Our hope is that this notebook can provide a jumping off place as you begin to explore the data model, which should be the primary data source you use for the rest of your team's analysis. With that in mind, we also encourage you to examine a few of the data model tables yourselves, and to review the **Fact Table Explainers** available on the resources page of the class website. These will help provide a broader overview of the decisions rules that go into fitting the raw data you began to explore in the EDA notebook into the structure of the data model.
Don't worry if all of this data model material feels confusing - over the next several notebooks, you will see plenty of examples of how you can use the data model's tables in practice to answer questions relevant to your projects. In fact, in this notebook, we won't even dive very far into understanding the structure of the data model or its nuances.
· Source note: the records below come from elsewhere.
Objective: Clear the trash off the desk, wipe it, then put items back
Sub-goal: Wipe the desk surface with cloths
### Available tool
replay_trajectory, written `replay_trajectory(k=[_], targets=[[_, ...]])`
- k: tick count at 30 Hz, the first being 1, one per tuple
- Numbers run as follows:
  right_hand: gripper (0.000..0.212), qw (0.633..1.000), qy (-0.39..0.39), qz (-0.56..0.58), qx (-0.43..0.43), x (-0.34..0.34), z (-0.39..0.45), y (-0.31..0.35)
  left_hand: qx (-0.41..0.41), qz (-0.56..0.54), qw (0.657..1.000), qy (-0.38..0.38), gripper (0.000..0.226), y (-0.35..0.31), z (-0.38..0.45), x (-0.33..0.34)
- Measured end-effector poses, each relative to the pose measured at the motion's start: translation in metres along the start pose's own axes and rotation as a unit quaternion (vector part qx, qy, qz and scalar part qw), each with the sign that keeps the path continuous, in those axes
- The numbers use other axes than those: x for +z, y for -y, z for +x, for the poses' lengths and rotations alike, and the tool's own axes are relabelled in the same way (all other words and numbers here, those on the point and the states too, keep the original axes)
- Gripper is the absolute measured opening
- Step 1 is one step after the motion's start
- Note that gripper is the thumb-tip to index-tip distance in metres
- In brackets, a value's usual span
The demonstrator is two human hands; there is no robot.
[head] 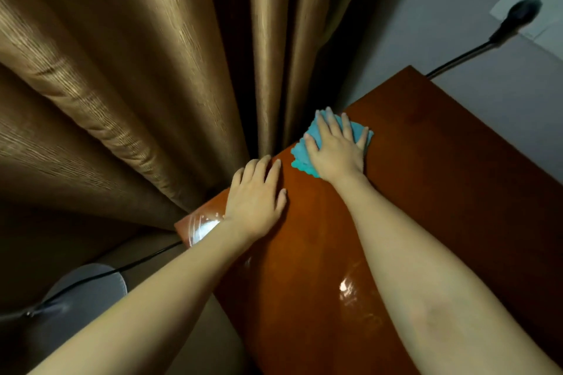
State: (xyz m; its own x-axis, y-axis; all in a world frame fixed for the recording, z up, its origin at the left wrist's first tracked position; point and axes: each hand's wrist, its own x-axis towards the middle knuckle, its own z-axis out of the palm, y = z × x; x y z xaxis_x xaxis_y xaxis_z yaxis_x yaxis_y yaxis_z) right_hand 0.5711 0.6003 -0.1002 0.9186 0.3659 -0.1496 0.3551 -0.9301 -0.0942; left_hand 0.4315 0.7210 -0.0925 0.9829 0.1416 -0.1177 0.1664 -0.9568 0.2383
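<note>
R hand (336, 151): fingers spread flat, pressing crumpled turquoise cleaning cloth (300, 151) at far edge of glossy reddish-brown wooden desk (426, 167). L hand (257, 199): flat, palm down, holding nothing, near desk's left edge, just beside cloth. Tan pleated curtain (122, 76) behind. Black cable (457, 59) past far corner.

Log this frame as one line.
step: wiping | right hand: flat on cloth | left hand: flat on desk | desk: no items visible

The right hand (336, 151) presses a blue scalloped microfibre cloth (300, 151) flat on the glossy reddish-brown wooden worktop (426, 179) near its far edge; the left hand (256, 201) rests flat just beside it, by tan pleated curtains (128, 76).
</note>
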Motion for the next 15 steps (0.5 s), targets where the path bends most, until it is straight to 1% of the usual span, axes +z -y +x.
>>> replay_trajectory(k=[2,7,11,15], targets=[[0.06,1.0,0.002,0.003,0.002,0.003,-0.013,-0.003,-0.008,0.001,1.0,-0.005,0.059,-0.008,-0.006,0.002],[0.061,1.0,0.002,0.01,0.013,0.008,-0.056,-0.025,-0.007,0.019,1.0,0.011,0.061,-0.04,-0.025,0.011],[0.062,1.0,0.0,0.007,0.03,0.011,-0.102,-0.064,0.014,0.026,0.999,0.03,0.061,-0.082,-0.05,0.023],[0.061,0.998,-0.008,0.021,0.063,0.013,-0.16,-0.12,0.032,0.039,0.998,0.045,0.061,-0.135,-0.081,0.036]])
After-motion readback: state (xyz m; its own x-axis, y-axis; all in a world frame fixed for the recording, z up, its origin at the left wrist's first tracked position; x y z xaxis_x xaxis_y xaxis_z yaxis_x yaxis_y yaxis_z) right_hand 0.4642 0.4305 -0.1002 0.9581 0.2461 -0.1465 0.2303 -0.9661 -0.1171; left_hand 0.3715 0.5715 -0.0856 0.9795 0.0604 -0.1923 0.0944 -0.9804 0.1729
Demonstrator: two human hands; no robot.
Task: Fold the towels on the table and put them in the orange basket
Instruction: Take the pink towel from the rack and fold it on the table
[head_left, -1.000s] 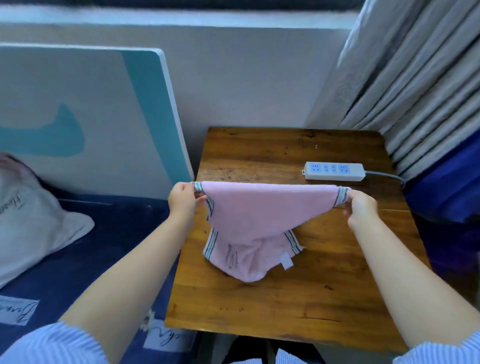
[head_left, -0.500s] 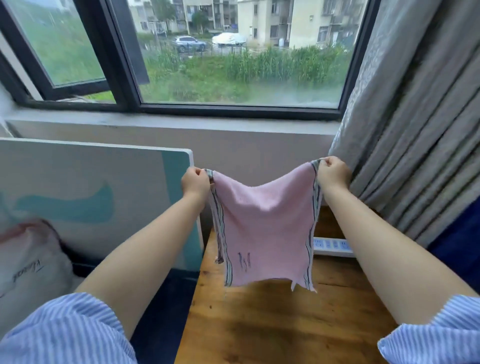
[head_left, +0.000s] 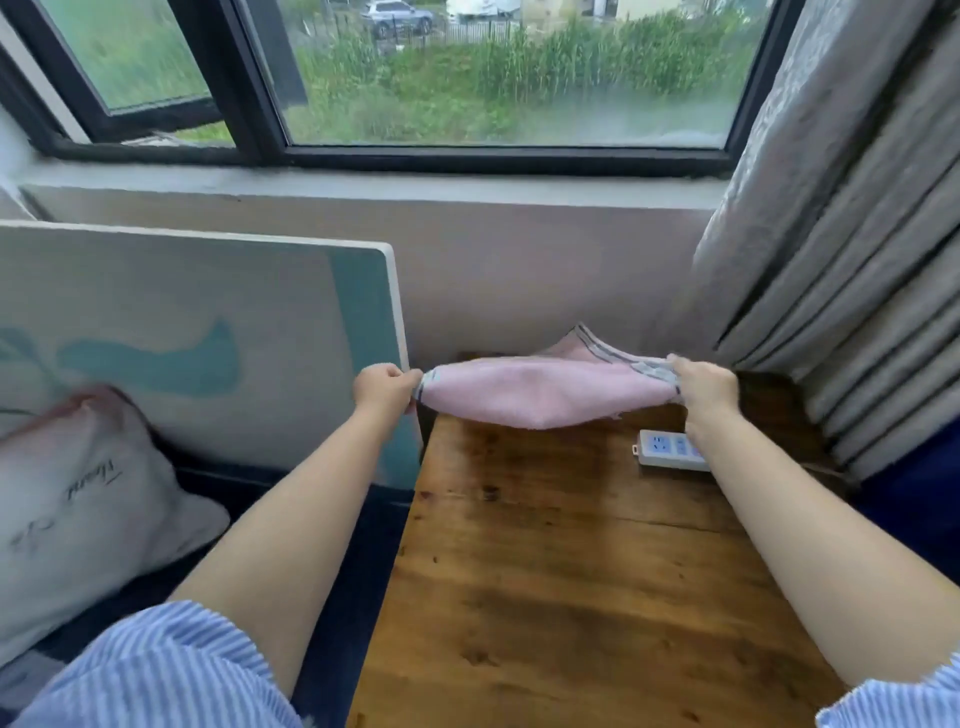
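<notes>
A pink towel (head_left: 545, 395) with grey striped edges is stretched almost flat in the air above the far end of the wooden table (head_left: 571, 571). My left hand (head_left: 384, 387) pinches its left corner beside the table's left edge. My right hand (head_left: 701, 384) grips the right corner, above the power strip. The towel's far edge flaps up behind. No orange basket is in view.
A white power strip (head_left: 660, 449) lies at the table's far right, partly under my right forearm. Grey curtains (head_left: 841, 260) hang at the right. A white and teal board (head_left: 208, 332) leans at the left, with a pillow (head_left: 88, 499) below it. A window (head_left: 467, 78) spans the back.
The towel went from hanging down in front of the window to being swung out level over the table's far end. Both hands have come down and spread wider apart.
</notes>
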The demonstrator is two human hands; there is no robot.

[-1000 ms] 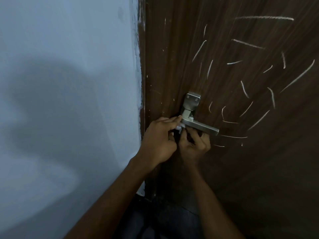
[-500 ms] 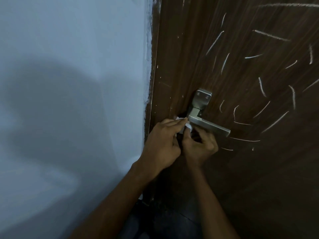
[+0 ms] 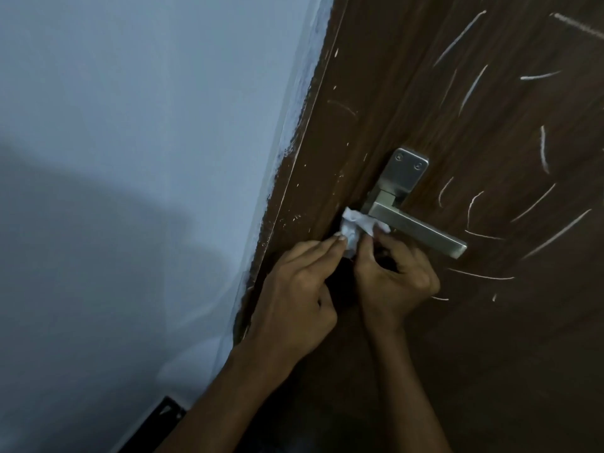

Instead, we just want to show a few simple examples that should help clarify why it's worth going through the trouble of building a data model in the first place, and how we can understand and interpret the results that the data model gives us.
# Technical setup
This workbook will leverage both SQL and R coding concepts, so we need to set up our environment to connect to the proper database and run R code only accessible in packages external to the basic R environment. Typically, throughout these workbooks, we use SQL for the majority of data exploration and creation of the analytic frame, and then read that analytic frame into R for the descriptive analysis and visualization.
**Note:** If you would like to view the material to establish your own environment for running the code displayed in this notebook, you can expand the following "Environment Setup" section by clicking on its heading.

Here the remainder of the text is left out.